[Start of section]

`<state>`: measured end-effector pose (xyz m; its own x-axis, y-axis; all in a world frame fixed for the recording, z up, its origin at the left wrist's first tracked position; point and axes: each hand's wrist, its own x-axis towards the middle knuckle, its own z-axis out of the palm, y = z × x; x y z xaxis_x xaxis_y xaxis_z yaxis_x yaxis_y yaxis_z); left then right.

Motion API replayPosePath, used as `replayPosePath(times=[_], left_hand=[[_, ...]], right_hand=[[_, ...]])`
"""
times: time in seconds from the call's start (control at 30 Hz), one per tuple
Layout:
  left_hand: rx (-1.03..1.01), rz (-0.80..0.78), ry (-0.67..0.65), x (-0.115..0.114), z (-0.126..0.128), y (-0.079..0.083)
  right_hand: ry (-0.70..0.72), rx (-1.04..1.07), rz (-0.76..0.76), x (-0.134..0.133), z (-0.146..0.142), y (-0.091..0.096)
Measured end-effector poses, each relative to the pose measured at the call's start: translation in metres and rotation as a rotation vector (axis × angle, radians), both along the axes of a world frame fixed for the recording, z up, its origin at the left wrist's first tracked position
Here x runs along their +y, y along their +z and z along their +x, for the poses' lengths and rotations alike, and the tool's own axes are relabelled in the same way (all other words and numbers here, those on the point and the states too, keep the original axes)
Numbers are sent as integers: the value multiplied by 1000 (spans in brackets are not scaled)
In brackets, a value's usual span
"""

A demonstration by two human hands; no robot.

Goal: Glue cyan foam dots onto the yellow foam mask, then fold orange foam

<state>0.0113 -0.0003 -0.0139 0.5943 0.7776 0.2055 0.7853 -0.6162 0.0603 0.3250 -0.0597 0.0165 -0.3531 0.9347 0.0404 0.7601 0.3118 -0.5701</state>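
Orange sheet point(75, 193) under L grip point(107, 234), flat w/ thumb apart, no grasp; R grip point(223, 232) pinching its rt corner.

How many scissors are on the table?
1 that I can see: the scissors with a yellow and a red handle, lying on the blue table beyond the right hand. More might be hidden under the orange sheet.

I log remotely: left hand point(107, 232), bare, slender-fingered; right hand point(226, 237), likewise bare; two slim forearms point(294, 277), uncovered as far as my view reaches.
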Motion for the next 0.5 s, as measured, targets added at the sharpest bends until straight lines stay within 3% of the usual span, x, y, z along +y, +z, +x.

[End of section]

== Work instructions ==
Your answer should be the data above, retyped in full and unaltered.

== Solution for this task ==
`<state>`: measured end-effector pose (xyz m; its own x-axis, y-axis; all in a world frame fixed for the recording, z up, its origin at the left wrist's first tracked position; point and axes: each hand's wrist, its own x-axis towards the middle knuckle, its own z-axis out of the palm, y = z × x; x y z xaxis_x xaxis_y xaxis_z yaxis_x yaxis_y yaxis_z); left then right.

Motion API replayPosePath, used as `replayPosePath(times=[_], left_hand=[[_, ...]], right_hand=[[_, ...]])`
"""
times: time in seconds from the call's start (control at 30 Hz), one per tuple
Layout:
  left_hand: rx (-1.03..1.01), rz (-0.80..0.78), ry (-0.67..0.65), x (-0.115..0.114), z (-0.126..0.128), y (-0.079..0.083)
  right_hand: ry (-0.70..0.72), rx (-1.04..1.07), rz (-0.76..0.76), x (-0.134..0.133), z (-0.146..0.142), y (-0.091..0.096)
Measured end-effector poses, each relative to the pose measured at the call's start: translation in metres and rotation as a rotation vector (axis × angle, radians), both along the axes of a world frame fixed for the recording, z up, its origin at the left wrist's first tracked position
Here x runs along their +y, y along their +z and z along their +x, for the poses' lengths and rotations alike, and the tool's own axes are relabelled in the same way (all other words and numbers here, those on the point and the states too, keep the original axes)
Numbers are sent as integers: the value multiplied by 1000 (spans in brackets are not scaled)
In brackets, a value's usual span
"""

A demonstration by two human hands; no robot.

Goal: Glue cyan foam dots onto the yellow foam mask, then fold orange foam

<state>0.0113 -0.0003 -0.0139 0.5943 0.7776 0.2055 0.7853 -0.6162 0.0603 0.3250 -0.0597 0.0165 -0.3531 0.9347 0.0404 0.7601 0.3118 -0.5701</state>
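Orange sheet point(75, 193) under L grip point(107, 234), flat w/ thumb apart, no grasp; R grip point(223, 232) pinching its rt corner.

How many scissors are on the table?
1 that I can see: the scissors with a yellow and a red handle, lying on the blue table beyond the right hand. More might be hidden under the orange sheet.

I log remotely: left hand point(107, 232), bare, slender-fingered; right hand point(226, 237), likewise bare; two slim forearms point(294, 277), uncovered as far as my view reaches.
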Motion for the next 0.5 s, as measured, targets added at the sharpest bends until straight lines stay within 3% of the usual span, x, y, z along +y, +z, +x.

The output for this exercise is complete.